──────── Data extract ────────

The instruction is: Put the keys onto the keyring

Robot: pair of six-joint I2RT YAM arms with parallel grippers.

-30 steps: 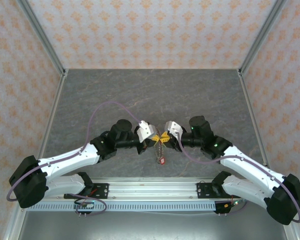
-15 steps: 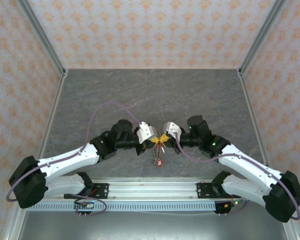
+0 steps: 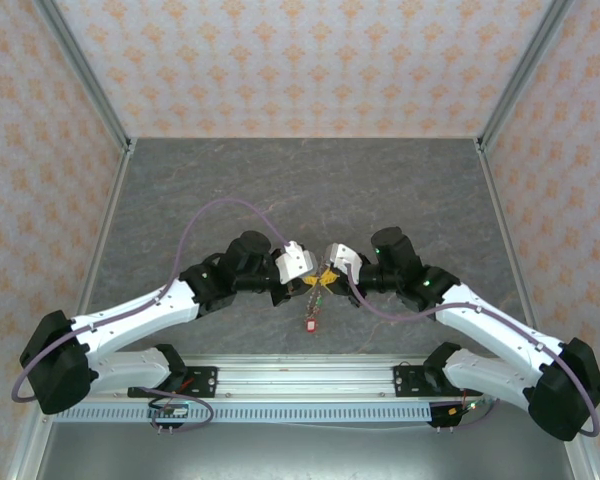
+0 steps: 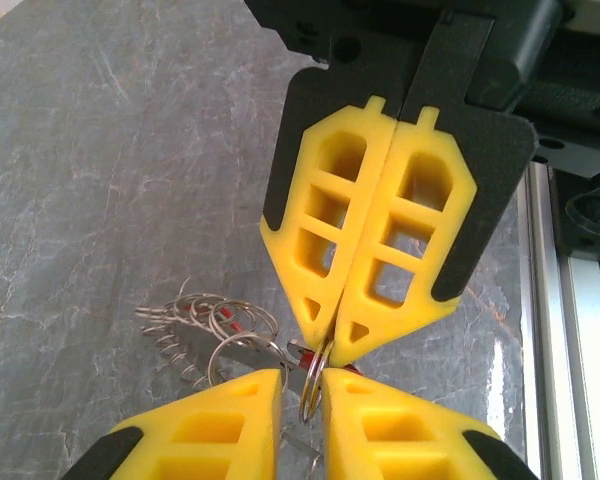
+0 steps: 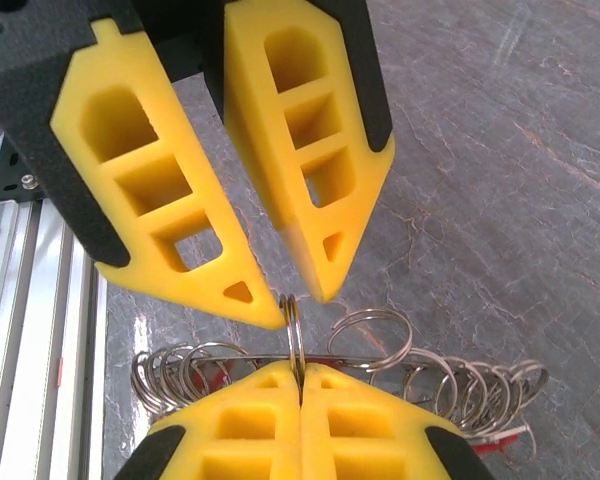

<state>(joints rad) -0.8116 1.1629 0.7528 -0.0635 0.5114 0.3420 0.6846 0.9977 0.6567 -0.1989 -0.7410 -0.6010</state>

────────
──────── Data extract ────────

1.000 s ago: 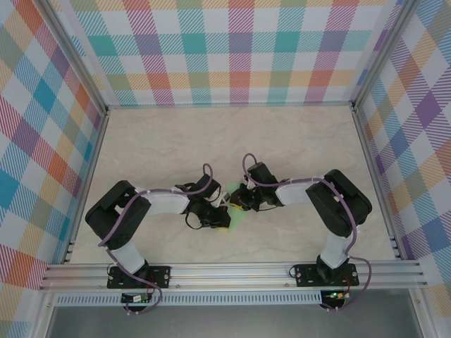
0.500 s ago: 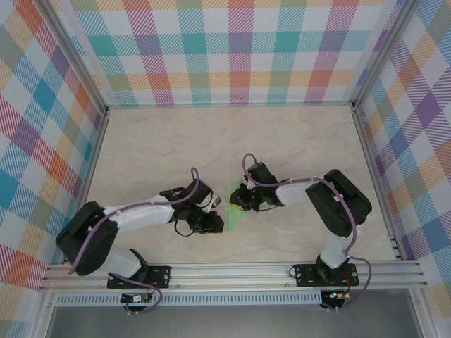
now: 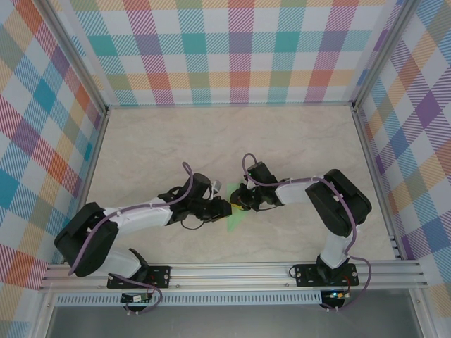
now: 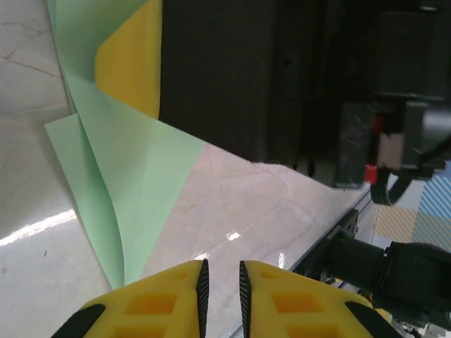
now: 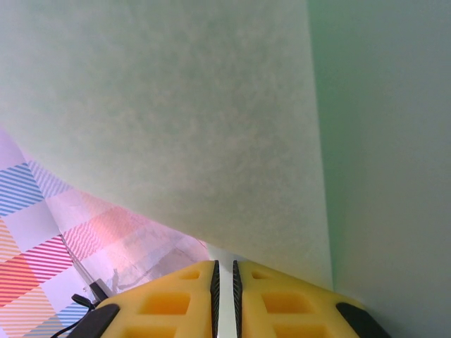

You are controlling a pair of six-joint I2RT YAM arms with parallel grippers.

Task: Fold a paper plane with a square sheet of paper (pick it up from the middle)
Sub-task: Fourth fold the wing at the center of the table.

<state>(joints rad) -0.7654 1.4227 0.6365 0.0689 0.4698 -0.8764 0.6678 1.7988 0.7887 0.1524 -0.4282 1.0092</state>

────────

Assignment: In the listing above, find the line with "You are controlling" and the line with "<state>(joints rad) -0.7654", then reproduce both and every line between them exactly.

Answer box:
You are controlling a pair of six-joint I2RT YAM arms with parallel grippers.

Task: Fold a paper plane with a square sheet of paper (pick it up from the middle)
Sub-task: Fourth fold the wing at the center of the table.

<state>(joints rad) -0.7654 1.4227 0.6365 0.0689 0.4698 -0.8764 0.6678 1.7988 0.7887 0.1524 -0.4282 1.0092</state>

That completes the answer to the exercise.